The cholinesterase inhibitor drugs have been shown to improve memory in Alzheimer’s disease. They increase the level of a chemical in the brain called acetylcholine which is reduced in Alzheimer’s disease. It has been suggested that this chemical is also reduced in patients with cognitive impairment due to vascular disease, which CADASIL can cause. This study tested whether one of these drugs, called Donepezil, could improve memory and other thinking skills (cognition) in patients with CADASIL. The overall study was negative although there did appear to be a small effect on certain cognitive functions (which we refer to as executive function). However, this was small and did not seem to have a significant effect on an individual’s lifestyle.

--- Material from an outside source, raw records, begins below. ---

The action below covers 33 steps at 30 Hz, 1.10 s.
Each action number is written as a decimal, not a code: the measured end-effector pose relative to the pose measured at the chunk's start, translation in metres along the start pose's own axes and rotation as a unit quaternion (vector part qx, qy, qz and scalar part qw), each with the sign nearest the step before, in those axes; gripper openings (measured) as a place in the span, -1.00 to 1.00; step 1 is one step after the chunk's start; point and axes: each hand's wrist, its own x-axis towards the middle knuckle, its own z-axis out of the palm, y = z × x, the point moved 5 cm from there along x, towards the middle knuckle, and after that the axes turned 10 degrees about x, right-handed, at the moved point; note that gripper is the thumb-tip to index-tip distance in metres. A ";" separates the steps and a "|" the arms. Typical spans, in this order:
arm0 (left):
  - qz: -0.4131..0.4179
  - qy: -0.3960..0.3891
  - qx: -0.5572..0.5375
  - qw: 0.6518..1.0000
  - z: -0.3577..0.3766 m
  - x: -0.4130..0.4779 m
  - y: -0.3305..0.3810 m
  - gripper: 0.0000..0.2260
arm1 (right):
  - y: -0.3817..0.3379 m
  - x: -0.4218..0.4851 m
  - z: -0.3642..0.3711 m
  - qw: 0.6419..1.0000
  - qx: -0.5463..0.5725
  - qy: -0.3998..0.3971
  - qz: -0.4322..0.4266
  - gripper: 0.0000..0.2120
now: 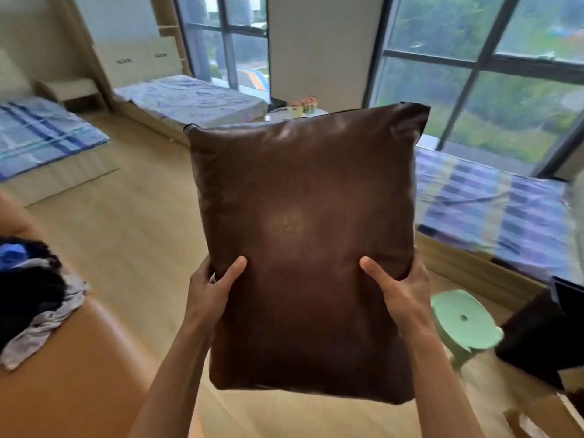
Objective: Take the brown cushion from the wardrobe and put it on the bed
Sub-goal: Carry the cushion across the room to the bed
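Note:
A large brown leather cushion point(303, 241) is held upright in front of me, filling the middle of the view. My left hand point(210, 289) grips its left edge with the thumb pressed on the front. My right hand point(401, 289) grips its right edge the same way. Three beds are in view: one with a purple checked sheet point(493, 210) to the right under the window, one with a pale floral sheet point(192, 99) at the back, and one with a blue plaid sheet point(44, 134) at the far left. No wardrobe shows.
A green plastic stool point(463, 320) stands on the wooden floor at lower right, beside a dark piece of furniture point(543, 339). At lower left an orange-brown seat point(79, 368) carries a pile of clothes point(31, 295). Tall windows point(493, 64) run along the far wall.

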 end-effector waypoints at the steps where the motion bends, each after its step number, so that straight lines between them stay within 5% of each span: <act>1: -0.003 0.018 0.001 1.000 -0.003 0.015 0.001 -0.83 | 0.004 0.017 0.017 1.000 0.006 -0.014 0.001 -0.39; 10: -0.008 0.151 -0.012 0.988 -0.067 0.195 -0.003 -0.66 | 0.043 0.161 0.219 0.990 0.029 -0.136 0.012 -0.35; 17: -0.009 0.196 -0.018 0.980 -0.124 0.338 0.027 -0.83 | 0.048 0.266 0.379 0.983 0.023 -0.182 -0.006 -0.40; 25: -0.017 0.285 -0.009 0.958 -0.208 0.460 0.018 -0.56 | 0.093 0.340 0.562 0.963 0.058 -0.262 0.021 -0.32; 30: -0.016 0.338 0.000 0.941 -0.269 0.559 0.013 -0.68 | 0.134 0.397 0.706 0.946 0.063 -0.318 0.028 -0.39; 33: -0.028 0.372 0.004 0.928 -0.307 0.614 0.024 -0.56 | 0.143 0.431 0.799 0.931 0.059 -0.360 0.025 -0.41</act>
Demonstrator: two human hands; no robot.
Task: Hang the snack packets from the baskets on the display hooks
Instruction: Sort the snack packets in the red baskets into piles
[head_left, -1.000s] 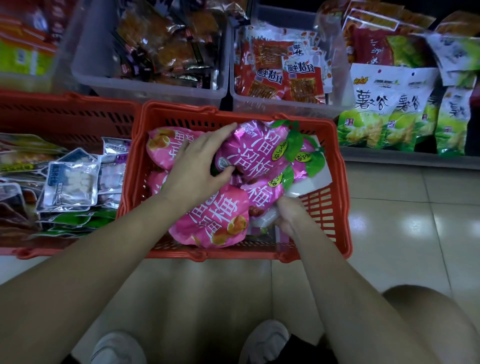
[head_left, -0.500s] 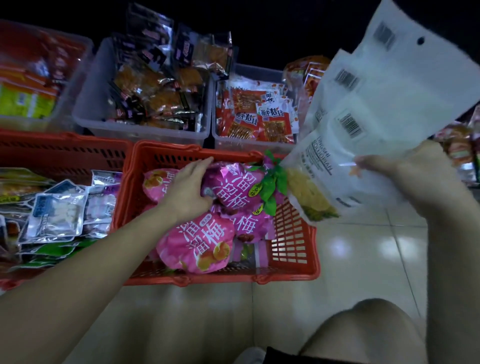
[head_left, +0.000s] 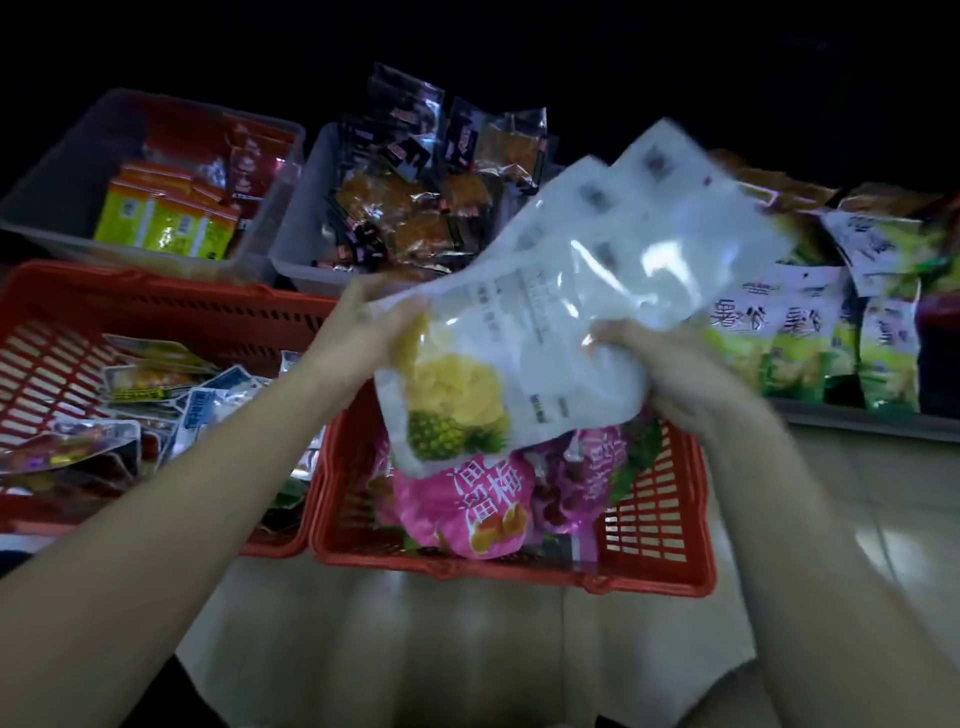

This study is also important as it has shown that it is possible to carry out drug trials in CADASIL. Even though it is a rare disease, by collaborating across many countries and continents, it was possible to include a sufficient number of patients to answer this research question. Hopefully, we will be able to carry out further trials in the future when potentially useful drugs are discovered.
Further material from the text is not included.